Journal: Journal of Proteome Research, March 30 [Epub ahead of print]
Title: Comparison of a protein-level and peptide-level labeling strategy for quantitative proteomics of synaptosomes using isobaric tags
Authors: O Engmann; J Campbell; KP Giese; AJ Thompson
Describes a comparison of protein-level labeling GeLC-MS/MS strategy with a peptide-level labeling 2D LC-MS/MS method, using mouse hippocampus synaptosomes and isobaric tandem mass tags. Among the results they observed was that protein-level labeling resulted in three times the identification of protein over peptide-level labeling, 697 versus 241, and twice as many proteins with labeled peptides, 480 versus 232. Their results "demonstrate that protein-level labeling combined with GeLC-MS/MS is an effective strategy for the multiplexed quantitation of synaptosomal preparations, and may be applicable to samples of a similar proteomic complexity and dynamic range of protein abundance," according to the abstract.
Journal: Molecular & Cellular Proteomics, March 27 [Epub ahead of print]
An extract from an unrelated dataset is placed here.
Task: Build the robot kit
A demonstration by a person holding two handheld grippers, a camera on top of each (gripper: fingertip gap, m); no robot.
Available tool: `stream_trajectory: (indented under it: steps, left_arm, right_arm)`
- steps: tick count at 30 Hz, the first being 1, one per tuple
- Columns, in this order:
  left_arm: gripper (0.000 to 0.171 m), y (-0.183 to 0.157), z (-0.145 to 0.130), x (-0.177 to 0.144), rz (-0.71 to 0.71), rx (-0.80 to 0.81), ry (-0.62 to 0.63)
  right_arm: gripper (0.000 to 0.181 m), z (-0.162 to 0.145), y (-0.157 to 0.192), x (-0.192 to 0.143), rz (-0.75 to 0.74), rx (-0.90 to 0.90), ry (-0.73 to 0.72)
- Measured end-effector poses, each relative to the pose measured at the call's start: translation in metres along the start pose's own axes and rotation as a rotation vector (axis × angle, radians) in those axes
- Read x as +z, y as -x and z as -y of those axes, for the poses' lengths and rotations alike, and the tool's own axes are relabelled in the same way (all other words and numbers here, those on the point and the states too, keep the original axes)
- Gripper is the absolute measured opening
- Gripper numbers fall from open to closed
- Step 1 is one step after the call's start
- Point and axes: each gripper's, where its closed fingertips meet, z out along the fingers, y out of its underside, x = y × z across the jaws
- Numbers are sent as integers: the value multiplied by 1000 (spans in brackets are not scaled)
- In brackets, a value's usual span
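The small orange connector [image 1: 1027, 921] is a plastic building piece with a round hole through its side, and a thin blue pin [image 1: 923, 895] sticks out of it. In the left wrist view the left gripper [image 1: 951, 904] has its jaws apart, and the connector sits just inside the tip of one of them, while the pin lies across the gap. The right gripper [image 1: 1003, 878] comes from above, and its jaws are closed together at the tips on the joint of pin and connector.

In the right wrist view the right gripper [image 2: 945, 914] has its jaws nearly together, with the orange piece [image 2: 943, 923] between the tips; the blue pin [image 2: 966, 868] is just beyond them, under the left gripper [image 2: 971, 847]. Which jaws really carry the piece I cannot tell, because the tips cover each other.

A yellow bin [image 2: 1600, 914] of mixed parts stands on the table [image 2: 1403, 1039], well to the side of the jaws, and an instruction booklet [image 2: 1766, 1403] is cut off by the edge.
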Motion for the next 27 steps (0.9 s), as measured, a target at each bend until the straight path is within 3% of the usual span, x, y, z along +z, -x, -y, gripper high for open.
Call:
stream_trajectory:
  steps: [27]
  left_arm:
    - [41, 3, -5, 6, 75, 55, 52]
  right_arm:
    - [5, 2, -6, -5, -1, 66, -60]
Title: Peptide identification from mixture tandem mass spectra
Authors: J Wang; J Perez-Santiago; JE Katz; P Mallick; N Bandeira
"The success of high-throughput proteomics hinges on the ability of computational methods to identify peptides from tandem mass spectra," the authors said in the abstract. "However, a common limitation of most peptide identification approaches is the nearly ubiquitous assumption that each MS/MS spectrum is generated from a single peptide." They propose a new computational approach for identifying mixture spectra generated from more than one peptide. Their approach is able to identify up to 98 percent of all mixture spectra from equally abundant peptides, while automatically adjusting to varying abundance ratios of up to 10-to-1. The method was developed for and is demonstrated on peptide spectra, but the authors said that the generality of the methods "allows for their direct application to other types of spectral libraries and mixture spectra."
Journal: Proteomics, March 24 [Epub ahead of print]
Title: HTAPP: high-throughput autonomous proteomic pipeline
Authors: K Yu; AR Salomon
Advances in mass spectrometry, the acceleration of computer processing speeds, and the availability of genomic databases and protein databases has resulted in a "deluge" of proteomic data, making lab-based software for the automated collection, processing, storage, and visualization of expansive proteomic datasets "critically important," according to the authors. Here, they describe HTAPP, "designed from the ground up to provide critically important flexibility for diverse proteomic workflows and to streamline the total analysis of a complex proteomic sample." HTAPP comprises software that controls the acquisition of mass spectral data and the automation of post-acquisition tasks such as peptide quantification, within a "user-configurable lab-based relational database."